FuguReport

MetaphorVU: Towards Metaphorical Video Understanding

Authors Zhuoqun Li, Boxi Cao, Guiping Jiang, Fangrui Lv, Ruotong Pan, Jianan Wang, Xiangyu Wu, Hongyu Lin, Yaojie Lu, Yong Du, Ruyin Jia, Liyan, Tingting Gao, Han Li, Xianpei Han, Le Sun
Affiliations Chinese Academy of Sciences / Tsinghua University / Kuaishou Technology
Categories Method / Knowledge Graph / Metaphor knowledge graph construction, Task / Video Understanding / Metaphorical video comprehension, Method / Inference Optimization / Extended inference framework for metaphor mapping
License CC BY 4.0

Abstract Overview

This paper introduces MetaphorVU-Bench, a benchmark for metaphorical video understanding built around a systematic taxonomy of 8 video-metaphor types. The benchmark contains 860 manually validated real-world short videos collected through multi-stage filtering and annotation, with evaluation focused on free-form interpretations of which visual elements convey which implicit meanings.
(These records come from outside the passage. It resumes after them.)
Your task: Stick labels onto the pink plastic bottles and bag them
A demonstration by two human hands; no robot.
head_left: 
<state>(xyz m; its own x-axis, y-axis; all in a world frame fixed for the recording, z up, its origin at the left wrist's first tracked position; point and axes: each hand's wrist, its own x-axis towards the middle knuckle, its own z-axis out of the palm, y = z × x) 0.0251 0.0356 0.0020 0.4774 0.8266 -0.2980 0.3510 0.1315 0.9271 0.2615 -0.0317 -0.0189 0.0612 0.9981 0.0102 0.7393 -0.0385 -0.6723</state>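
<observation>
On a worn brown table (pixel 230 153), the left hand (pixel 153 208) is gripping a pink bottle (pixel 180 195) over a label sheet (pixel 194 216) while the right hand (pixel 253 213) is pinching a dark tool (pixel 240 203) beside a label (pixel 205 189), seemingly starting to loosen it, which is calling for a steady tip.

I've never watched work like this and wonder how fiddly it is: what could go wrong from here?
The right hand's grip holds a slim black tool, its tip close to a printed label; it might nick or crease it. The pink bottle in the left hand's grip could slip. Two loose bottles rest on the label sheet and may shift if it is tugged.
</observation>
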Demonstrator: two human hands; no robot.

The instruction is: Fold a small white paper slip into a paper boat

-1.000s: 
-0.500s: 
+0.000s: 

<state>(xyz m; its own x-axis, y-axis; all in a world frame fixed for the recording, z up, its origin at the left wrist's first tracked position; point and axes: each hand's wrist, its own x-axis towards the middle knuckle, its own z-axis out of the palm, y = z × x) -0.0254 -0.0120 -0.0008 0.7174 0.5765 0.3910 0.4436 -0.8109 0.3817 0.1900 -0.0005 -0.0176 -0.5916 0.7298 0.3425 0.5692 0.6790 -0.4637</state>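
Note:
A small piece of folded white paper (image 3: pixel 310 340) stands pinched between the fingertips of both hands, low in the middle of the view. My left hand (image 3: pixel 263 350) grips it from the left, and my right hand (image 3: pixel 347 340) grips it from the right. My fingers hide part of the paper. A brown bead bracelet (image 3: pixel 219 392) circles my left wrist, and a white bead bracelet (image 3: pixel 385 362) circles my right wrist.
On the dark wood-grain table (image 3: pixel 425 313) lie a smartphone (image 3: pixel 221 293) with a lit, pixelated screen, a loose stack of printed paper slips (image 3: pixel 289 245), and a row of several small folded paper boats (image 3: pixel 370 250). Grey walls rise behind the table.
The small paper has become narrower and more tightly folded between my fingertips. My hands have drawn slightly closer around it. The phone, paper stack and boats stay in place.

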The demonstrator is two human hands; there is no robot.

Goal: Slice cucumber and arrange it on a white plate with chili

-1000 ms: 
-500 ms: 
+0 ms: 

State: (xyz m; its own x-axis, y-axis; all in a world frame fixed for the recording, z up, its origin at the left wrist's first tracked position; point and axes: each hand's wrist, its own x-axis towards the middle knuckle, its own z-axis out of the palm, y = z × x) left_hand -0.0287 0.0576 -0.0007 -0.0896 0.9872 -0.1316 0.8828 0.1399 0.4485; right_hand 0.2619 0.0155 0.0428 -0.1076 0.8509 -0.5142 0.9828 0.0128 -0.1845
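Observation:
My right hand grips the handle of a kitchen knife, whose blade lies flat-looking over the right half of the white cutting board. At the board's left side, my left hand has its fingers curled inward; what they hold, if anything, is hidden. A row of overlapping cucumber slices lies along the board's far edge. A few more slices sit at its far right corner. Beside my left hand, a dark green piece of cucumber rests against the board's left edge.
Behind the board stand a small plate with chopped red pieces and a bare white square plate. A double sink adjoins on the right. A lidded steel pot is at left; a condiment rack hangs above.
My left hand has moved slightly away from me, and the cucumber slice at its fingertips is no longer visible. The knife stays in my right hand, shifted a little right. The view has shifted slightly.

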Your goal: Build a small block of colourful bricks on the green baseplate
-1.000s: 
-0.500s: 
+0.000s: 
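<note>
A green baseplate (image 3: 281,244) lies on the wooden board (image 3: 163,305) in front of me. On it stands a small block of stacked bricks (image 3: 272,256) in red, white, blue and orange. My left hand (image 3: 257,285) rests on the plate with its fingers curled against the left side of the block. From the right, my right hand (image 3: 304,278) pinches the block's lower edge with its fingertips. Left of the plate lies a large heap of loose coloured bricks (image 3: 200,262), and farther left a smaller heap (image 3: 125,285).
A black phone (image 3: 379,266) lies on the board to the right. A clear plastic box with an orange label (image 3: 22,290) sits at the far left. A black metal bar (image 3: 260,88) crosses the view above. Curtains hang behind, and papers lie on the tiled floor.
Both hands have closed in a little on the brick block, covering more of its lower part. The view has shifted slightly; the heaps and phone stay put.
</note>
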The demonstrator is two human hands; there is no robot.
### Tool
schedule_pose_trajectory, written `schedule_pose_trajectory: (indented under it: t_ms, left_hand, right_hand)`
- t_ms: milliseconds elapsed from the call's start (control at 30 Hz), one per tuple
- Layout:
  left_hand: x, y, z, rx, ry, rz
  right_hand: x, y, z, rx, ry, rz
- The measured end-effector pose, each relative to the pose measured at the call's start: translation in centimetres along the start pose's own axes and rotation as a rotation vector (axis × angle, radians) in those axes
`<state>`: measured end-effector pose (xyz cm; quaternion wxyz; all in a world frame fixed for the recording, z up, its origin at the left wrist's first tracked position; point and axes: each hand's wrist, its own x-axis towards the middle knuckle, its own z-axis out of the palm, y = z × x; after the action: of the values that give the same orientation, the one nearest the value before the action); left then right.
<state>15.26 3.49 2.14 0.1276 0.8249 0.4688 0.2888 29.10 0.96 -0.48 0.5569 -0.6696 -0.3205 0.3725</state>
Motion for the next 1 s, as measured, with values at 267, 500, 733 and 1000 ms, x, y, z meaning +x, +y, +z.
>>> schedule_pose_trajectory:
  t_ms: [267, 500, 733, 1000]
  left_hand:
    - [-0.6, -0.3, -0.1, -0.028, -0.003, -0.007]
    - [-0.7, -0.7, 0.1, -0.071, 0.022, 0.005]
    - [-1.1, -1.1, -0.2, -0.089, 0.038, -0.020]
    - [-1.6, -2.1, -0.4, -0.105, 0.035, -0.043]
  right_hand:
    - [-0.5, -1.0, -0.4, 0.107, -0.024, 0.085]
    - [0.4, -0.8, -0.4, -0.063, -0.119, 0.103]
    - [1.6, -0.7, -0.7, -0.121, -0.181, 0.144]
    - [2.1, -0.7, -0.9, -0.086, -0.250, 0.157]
Experiments across a range of multimodal large language models show that current systems remain well below human performance on this task. The authors argue that the main bottleneck is defective cross-domain mapping from visual elements to underlying concepts, and they propose MetaphorBoost to address this through inference-time augmentation with a metaphorical knowledge graph.

Novelty

The work appears to be the first systematic benchmark specifically dedicated to metaphorical video understanding, rather than metaphor in text, images, or a narrow video domain such as advertising. It also introduces a metaphor-oriented knowledge graph and an inference-time framework that uses it to support cross-domain metaphor mapping during video interpretation.

Results

On MetaphorVU-Bench, the strongest baseline models score around 63.7-63.8 on average, compared with 83.4 for the sampled human upper bound, indicating a substantial gap. Error analysis attributes most failures to missing, superficial, or improper cross-domain mapping rather than basic recognition errors. MetaphorBoost yields consistent gains across tested backbones, improving Gemini-3-Pro from 63.8 to 66.1, Qwen3-VL-8B-Thinking from 52.0 to 55.9, and Qwen2.5-VL-7B-Instruct from 33.8 to 37.9.

Key Points

  1. MetaphorVU-Bench organizes metaphorical video understanding into 8 taxonomy categories and includes 860 rigorously filtered and annotated real-world videos.
  2. Current MLLMs lag clearly behind human performance on metaphorical video interpretation, with the main weakness traced to cross-domain mapping rather than visual recognition alone.
  3. The proposed MetaphorBoost method uses a 54,687-node, 200,268-edge metaphorical knowledge graph for inference-time augmentation and delivers consistent improvements over multiple base models.

References

This page was created using generative AI such as GPT-5, Claude Opus 4, Gemini 3, Gemini 3.1 Flash Image, and their higher-end successor versions. No guarantee can be made regarding its contents.